All lines from the one with "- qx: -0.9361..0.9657" to the end of the data: return those exactly, and only those.

----

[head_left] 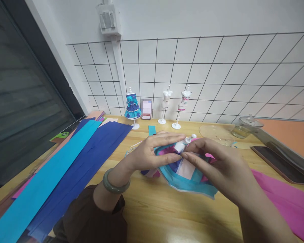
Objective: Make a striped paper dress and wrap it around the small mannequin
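A small white dress form [179, 147] is tilted over between my hands, its neck knob pointing up and to the right. Around it spreads a doll-sized skirt [186, 180] in turquoise, white, navy and pink, which looks like fabric or crepe paper. My left hand [152, 152] is closed around the form from the left, with fingers behind and thumb in front. At the form's upper body, my right hand [215, 165] pinches with thumb and index finger. What lies between those fingertips is too small to make out.
Turquoise [66, 162] and navy strips [101, 148] lie left; pink material [286, 199] lies right. At the back stand a dressed form [132, 108], two other forms [166, 98] [184, 98] and a propped phone [146, 109]. A dark phone [281, 162], clear plate [215, 135] and glass jar [243, 130] sit right.
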`<state>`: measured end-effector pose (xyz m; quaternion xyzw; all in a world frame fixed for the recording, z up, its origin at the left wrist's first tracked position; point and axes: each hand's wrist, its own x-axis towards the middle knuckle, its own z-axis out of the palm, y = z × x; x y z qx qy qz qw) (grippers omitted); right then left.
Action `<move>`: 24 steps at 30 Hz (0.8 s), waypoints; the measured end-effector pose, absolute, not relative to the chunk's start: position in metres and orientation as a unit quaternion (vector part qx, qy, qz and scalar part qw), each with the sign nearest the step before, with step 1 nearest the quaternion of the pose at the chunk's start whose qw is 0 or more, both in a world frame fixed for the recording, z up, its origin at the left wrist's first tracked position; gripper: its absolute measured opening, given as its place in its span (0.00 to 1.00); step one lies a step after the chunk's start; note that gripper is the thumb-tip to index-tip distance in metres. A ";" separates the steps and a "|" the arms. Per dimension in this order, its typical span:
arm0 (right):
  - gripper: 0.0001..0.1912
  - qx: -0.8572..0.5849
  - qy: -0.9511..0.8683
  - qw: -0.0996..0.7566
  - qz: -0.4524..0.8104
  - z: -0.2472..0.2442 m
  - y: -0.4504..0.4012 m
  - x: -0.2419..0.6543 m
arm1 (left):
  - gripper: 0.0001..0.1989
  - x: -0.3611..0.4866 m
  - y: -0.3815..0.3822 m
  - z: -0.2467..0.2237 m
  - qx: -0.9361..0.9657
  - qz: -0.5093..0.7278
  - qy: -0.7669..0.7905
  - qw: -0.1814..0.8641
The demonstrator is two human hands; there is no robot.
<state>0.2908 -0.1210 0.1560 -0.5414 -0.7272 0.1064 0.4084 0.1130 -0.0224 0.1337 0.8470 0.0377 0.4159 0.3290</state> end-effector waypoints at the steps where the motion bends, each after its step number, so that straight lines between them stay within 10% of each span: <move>1: 0.09 -0.547 -0.723 0.409 0.105 0.155 -0.121 0.291 | 0.25 0.113 -0.023 0.133 0.847 0.421 0.042 0.323; 24: 0.08 -0.542 -0.721 0.417 0.109 0.156 -0.116 0.288 | 0.19 0.113 -0.027 0.134 0.850 0.421 0.109 0.296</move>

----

* [TASK SOLUTION]
  - qx: -0.9361..0.9657
  - qz: -0.5093..0.7278
  - qy: -0.7669..0.7905
  - qw: -0.1814..0.8641
The demonstrator is two human hands; there is no robot.
<state>0.2908 -0.1210 0.1560 -0.5414 -0.7272 0.1064 0.4084 0.1130 -0.0224 0.1337 0.8470 0.0377 0.4159 0.3290</state> end-effector waypoints at the steps where the motion bends, each after its step number, so that straight lines between them stay within 10% of each span: <move>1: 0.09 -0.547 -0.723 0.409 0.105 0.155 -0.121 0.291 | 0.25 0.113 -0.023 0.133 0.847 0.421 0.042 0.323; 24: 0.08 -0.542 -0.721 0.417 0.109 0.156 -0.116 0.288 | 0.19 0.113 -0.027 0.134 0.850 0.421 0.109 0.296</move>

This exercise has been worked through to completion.